The Contemporary/Neoclassical Era

Ballet continued to evolve and began a new chapter at the start of the 20th century with Diaghilev’s Ballet Russe de Monte Carlo, a new company that emerged out of Monaco in the late 19th century. The company toured the world and produced smash hits with sets designed by Picasso, music composed by Stravinsky, inventive choreography by George Balanchine, and brand new storylines.

After Diaghilev’s death in 1929, Balanchine (a graduate of the Imperial Ballet School of St. Petersburg, now the Vaganova Academy) migrated to the United States, where he founded the New York City Ballet company and its affiliated School of American Ballet. Through his creation of work without clear narrative, a focus on the interpretation of music, and the utilization of arrhythmic compositions from Stravinsky and Hindemith, Balanchine helped bring ballet into a new era and away from its previous reputation as a stuffy and outdated art form.

Modern Times

Since the establishment of ballet in the United States in the 1930s, the art has continued to grow and expand constantly over the decades. Companies emerged throughout America in the 1960s, from the Joffrey Ballet to American Ballet Theatre to many more all around the country. The art was push to new heights with the performances of dancers like Margot Fonteyn, Rudolf Nureyev, and Mikhail Baryshnikov, who dominated the ballet world with their jaw-dropping feats of artistry and physicality.

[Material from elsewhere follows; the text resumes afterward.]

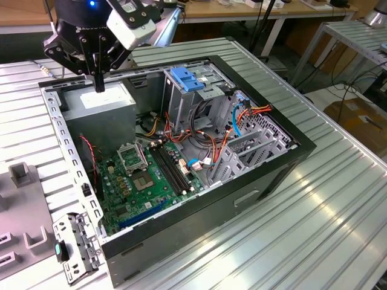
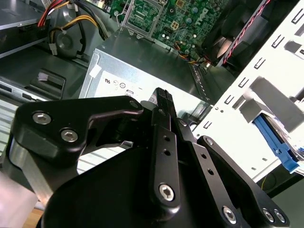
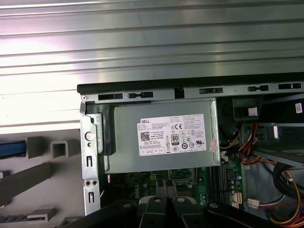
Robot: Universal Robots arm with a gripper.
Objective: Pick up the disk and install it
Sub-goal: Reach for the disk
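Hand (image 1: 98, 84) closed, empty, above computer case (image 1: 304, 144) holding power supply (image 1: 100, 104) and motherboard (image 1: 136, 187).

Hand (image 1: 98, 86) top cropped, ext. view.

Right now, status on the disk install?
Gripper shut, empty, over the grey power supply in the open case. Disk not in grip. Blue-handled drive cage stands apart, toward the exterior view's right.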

Today, choreographers continue to push the envelope, incorporating elements from other forms of dance (including hip hop and modern styles) into new and exciting ballets. Companies perform a diverse range of ballets—from the most contemporary to the classics; from Swan Lake to In the Middle, Somewhat Elevated. Improved technology has made ballet accessible to people all over the world, through the production of CDs, DVDs, and the ability to share the discussion of ballet instantly the internet. But though it has continued to expand and evolve, ballet remains true to its roots in Louis the XIV’s court!